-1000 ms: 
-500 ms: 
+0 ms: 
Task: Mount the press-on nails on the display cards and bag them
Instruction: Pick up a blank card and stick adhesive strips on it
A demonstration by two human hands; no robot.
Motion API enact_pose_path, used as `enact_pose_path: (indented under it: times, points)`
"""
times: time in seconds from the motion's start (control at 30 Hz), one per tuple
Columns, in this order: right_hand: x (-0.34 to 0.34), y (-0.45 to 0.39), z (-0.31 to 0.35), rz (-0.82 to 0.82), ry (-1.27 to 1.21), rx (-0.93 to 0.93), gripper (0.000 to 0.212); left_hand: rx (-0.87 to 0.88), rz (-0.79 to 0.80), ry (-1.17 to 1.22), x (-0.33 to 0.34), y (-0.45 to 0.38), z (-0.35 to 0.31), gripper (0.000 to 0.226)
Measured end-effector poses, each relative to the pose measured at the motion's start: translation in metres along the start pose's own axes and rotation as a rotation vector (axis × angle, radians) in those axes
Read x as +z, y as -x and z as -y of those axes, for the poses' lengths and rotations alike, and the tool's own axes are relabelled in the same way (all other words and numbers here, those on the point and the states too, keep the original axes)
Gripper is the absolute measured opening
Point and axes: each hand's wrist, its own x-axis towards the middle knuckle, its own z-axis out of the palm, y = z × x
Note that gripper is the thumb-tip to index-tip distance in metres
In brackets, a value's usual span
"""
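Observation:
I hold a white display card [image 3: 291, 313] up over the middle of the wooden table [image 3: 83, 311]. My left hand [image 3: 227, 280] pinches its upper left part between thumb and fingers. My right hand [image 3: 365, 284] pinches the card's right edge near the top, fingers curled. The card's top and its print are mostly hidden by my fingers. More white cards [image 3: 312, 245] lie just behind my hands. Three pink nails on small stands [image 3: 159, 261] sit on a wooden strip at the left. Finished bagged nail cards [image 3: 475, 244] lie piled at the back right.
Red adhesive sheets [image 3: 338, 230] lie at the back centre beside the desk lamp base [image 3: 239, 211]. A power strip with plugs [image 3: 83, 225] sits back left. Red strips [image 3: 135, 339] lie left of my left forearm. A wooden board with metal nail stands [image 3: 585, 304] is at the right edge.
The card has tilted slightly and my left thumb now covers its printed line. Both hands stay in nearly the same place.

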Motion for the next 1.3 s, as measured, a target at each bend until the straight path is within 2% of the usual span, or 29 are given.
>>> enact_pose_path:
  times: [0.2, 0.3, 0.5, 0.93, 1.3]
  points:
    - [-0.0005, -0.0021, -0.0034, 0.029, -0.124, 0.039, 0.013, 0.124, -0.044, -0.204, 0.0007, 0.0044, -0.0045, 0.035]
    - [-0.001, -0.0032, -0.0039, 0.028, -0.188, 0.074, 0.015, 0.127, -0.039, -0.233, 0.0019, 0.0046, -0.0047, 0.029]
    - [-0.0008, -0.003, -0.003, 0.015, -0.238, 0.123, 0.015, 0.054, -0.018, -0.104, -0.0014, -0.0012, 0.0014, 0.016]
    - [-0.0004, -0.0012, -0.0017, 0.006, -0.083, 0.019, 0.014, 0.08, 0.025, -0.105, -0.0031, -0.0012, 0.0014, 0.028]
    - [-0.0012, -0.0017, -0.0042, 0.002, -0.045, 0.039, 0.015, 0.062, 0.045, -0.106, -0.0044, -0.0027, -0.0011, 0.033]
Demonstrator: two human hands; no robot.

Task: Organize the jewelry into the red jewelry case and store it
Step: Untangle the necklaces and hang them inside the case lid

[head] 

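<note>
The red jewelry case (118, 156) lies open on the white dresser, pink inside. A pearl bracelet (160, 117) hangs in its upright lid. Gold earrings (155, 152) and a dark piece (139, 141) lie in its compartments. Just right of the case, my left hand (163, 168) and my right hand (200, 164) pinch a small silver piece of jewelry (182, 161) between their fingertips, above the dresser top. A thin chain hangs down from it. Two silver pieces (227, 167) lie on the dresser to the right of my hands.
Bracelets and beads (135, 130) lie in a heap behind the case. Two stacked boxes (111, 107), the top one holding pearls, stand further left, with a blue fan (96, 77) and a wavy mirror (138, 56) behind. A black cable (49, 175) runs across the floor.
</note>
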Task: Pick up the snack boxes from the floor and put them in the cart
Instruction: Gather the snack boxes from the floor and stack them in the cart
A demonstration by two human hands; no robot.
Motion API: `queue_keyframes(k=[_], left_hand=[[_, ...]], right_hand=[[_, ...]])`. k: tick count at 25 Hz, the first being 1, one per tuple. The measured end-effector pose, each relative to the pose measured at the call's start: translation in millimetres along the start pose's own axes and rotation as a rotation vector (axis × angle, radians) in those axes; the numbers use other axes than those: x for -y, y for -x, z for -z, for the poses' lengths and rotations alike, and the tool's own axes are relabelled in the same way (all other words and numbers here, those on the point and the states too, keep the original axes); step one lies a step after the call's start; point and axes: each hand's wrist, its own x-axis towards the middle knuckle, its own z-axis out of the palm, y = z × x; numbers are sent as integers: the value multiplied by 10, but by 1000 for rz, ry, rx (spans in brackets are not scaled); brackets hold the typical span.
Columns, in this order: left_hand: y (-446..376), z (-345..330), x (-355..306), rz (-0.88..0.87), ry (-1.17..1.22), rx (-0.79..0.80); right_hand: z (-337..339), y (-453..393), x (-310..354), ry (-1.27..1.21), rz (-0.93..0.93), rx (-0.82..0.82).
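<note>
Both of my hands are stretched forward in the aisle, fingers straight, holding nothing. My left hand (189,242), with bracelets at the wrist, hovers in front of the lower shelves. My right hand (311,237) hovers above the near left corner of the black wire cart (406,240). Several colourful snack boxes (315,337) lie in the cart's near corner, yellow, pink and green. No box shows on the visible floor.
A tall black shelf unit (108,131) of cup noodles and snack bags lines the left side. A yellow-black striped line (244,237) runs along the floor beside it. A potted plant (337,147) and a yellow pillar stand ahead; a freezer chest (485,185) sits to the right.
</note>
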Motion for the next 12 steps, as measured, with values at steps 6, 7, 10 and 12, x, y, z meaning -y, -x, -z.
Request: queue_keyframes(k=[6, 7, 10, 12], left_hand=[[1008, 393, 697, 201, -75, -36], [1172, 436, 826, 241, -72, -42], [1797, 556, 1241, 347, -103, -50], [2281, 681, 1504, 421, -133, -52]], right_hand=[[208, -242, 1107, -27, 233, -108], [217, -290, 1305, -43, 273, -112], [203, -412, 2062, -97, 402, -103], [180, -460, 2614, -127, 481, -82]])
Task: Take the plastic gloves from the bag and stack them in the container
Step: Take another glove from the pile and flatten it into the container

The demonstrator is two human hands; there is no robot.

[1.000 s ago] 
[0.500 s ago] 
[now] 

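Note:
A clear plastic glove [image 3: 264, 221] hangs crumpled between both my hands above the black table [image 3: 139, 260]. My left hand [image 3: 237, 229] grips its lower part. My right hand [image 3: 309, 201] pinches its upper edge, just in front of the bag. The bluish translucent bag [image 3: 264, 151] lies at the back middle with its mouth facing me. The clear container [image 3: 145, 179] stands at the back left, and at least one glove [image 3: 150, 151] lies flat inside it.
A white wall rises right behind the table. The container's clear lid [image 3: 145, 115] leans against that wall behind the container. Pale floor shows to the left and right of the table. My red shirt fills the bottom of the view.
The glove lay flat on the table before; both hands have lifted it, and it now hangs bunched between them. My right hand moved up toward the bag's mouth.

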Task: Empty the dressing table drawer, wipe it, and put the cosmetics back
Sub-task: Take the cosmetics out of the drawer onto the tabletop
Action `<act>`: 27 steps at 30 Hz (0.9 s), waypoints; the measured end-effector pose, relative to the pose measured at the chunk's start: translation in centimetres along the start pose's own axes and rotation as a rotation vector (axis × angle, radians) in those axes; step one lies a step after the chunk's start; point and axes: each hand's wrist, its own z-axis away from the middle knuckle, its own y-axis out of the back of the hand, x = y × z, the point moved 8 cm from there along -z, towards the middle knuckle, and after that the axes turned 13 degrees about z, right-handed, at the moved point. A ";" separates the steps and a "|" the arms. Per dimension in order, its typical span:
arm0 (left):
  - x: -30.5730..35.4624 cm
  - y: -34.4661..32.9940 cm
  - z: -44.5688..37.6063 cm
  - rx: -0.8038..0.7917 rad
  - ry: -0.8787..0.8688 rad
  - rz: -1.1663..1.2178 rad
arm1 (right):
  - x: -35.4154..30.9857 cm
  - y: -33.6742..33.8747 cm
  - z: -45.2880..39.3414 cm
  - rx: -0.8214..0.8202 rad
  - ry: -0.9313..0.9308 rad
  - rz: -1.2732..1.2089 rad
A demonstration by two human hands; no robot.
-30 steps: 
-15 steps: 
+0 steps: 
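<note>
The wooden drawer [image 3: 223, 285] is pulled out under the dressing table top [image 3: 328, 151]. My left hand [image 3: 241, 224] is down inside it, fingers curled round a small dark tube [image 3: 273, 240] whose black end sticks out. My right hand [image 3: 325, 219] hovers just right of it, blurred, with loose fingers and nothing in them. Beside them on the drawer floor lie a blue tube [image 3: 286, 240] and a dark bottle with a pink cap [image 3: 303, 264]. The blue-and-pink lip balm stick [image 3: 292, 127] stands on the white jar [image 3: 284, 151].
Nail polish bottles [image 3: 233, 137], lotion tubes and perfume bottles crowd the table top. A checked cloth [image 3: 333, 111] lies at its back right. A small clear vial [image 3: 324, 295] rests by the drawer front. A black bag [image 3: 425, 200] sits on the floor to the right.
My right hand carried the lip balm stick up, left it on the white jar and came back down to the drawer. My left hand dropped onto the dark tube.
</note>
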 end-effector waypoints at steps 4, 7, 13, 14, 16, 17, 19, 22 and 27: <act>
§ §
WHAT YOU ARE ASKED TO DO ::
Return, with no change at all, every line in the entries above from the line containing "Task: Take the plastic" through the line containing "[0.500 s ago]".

EXERCISE RESPONSE ::
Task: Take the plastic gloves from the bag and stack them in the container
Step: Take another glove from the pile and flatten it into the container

The demonstrator is two human hands; there is no robot.

[1.000 s ago] 
[0.500 s ago] 

No more output is given for this exercise.